Yet, you dismissed that website right from the start.
Does that not ring an alarm for you? The fact that you needed him to keep contacting you so that you can feel secure that he has not forgotten you? How insecure were you about the relationship that you needed to hear from him everyday?
No, it didn’t. Remember, ours was a very long-distance relationship. How can the two stay present in each other’s lives if they are not trying to imitate living side by side as much as they can? Thankfully, technologies permit it now.
You could restate the question and ask how insecure he was wanting to contact me that often. All the time, after we made up, he would himself say, “All right, I’ll phone you at lunch.” And then, “Will you wake me up as usual?”
By that account, you are still aware of him then. You are making this into a winner or loser scenario in which he was the one with the problems, not you, so that’s mean HE was right to dump you.
Sorry, don’t get this part: how come HE was right to dump me if he was the one with problems. Shouldn’t it be the other way around? Please rephrase or elaborate.
His loss, right? You are definitely feeling vindicated if you can’t wish him well after your break up.
I didn’t like HOW he was breaking up with me (first, not the way we had discussed breaking up if one of us ever would fall for another person; then going MIA for two months; not keeping his promise to ring me when I finally got him on the phone; then what kind of a “friend” he showed himself to be after he himself said he wanted to remain on good friendly terms; how he unfriended me on social media; finally, that story with borrowed money). And it is not the fact that he fell in love with somebody else (I also felt very attracted to a couple of people during the time we were together), it is the fact that he had done nothing to prevent it.
Besides, GL, like I said, it is how I feel and rationalise on the emotional level.
On the level of intelligence, I don’t wish him anything at all. De mortuis aut bene, aut nihil – that is my approach to such people.
That is why I asked you in the previous letter, is it not what we do that matters and not what we think?
Second, he was not merely maintaining the level of his involvement in my/our life, he was revving it up. Doesn’t make sense.
A man can buy his girlfriend an engagement ring, give it to her only to end their relationship the next few days. It has happen, it is not a uncommon as you think.
Yes, stories like that on Tiny Buddha and other forums helped me to see that a lot of people were in the same boat as I was. Even worse when their fiancés broke off engagements, husbands ran off with secretaries, left them with a few kids, etc.
He had no male friends (!) to brag about me.
How was it that him having no friend(s) is not a red flag?
Well, I never thought about it. It is now that I have read so much about relationships, I know that it is not a good sign.
Besides, I couldn’t say about myself that I had friends, like real friends who stick with you through thick and thin. As I told Michelle, for a long time, including the time when I was with him, I comparmentalised friends and topics and things that I discussed or did with them.
Say, I have lived in this country for over twelve years now and I still don’t have friends here. I have one real friend, but I had known him before I came over here. But I do have very good colleagues and acquaintances about whom I can sometimes say that they are “friends.”
This is one more feature that made me think we were made for each other AND that confirms that idea that like attracts like. That I couldn’t have been attracted to him if we hadn’t been so similar in a lot of aspects.
There was just one red flag for me (if we omit his marriage status). I once said, all elated, “Just imagine, what a chance it is for us, who are so much alike, have so much compatibility and so much chemistry, to have found each other! It is such a rare occurrence!”

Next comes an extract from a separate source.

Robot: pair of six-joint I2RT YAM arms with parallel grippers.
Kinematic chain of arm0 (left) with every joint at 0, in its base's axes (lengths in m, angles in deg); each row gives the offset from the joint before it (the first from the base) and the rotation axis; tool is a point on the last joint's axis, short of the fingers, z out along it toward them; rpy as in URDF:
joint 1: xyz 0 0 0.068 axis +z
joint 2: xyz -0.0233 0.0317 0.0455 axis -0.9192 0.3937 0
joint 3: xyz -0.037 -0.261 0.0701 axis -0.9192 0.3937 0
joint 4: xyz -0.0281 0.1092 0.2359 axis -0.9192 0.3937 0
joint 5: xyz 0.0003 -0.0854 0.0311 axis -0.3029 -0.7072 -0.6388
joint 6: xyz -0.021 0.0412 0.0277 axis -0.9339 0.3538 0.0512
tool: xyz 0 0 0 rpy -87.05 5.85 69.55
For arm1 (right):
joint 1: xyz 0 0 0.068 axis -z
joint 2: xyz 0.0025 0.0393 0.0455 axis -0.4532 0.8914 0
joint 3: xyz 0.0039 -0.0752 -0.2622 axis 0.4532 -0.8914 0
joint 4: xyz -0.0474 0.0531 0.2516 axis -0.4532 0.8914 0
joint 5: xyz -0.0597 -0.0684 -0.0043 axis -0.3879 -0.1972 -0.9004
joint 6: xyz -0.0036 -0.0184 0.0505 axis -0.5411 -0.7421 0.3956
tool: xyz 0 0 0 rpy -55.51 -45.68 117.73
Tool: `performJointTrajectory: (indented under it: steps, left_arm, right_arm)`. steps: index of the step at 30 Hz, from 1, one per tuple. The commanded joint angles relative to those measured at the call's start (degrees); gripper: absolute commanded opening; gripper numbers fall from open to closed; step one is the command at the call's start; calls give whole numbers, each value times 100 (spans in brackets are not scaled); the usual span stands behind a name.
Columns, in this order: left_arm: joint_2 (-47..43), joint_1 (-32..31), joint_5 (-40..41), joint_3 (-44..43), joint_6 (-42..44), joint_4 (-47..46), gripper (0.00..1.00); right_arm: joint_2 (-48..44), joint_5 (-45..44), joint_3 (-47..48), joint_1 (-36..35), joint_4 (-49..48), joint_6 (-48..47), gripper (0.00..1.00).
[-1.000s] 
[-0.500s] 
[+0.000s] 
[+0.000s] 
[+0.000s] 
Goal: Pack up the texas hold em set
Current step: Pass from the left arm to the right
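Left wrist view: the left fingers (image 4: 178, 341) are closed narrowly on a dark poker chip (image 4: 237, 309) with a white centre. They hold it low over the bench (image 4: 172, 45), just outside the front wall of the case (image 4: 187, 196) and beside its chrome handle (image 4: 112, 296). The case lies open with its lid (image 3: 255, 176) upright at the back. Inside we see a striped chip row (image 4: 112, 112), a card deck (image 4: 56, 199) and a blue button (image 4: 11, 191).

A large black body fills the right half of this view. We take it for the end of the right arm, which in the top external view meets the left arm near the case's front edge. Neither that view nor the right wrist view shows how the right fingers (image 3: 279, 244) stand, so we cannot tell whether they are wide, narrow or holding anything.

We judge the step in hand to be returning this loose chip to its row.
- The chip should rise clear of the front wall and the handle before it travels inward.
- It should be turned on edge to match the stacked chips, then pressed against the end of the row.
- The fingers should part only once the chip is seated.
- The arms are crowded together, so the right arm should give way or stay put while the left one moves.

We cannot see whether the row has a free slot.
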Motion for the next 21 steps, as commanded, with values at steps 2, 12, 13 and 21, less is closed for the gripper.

And he goes, “It is not a big deal to find somebody like that.” It was so contradictory to his lovey-dovey behaviour and to his constantly underscoring and saying that I was that one big love of his life, forever and ever.
I still think that it is so much easier for him to fall in love with a stranger than to rekindle the passion with a past love of his. Just like a switch, as I was saying, – either on or off and never for the same person.
Also, you then say he has friends now? Or is that before or after?
Would you mind quoting the sentence? Context does matter.
Besides, there are friends and friends. In English, “friends” are often the same people that in other languages would be called “good acquaintances.”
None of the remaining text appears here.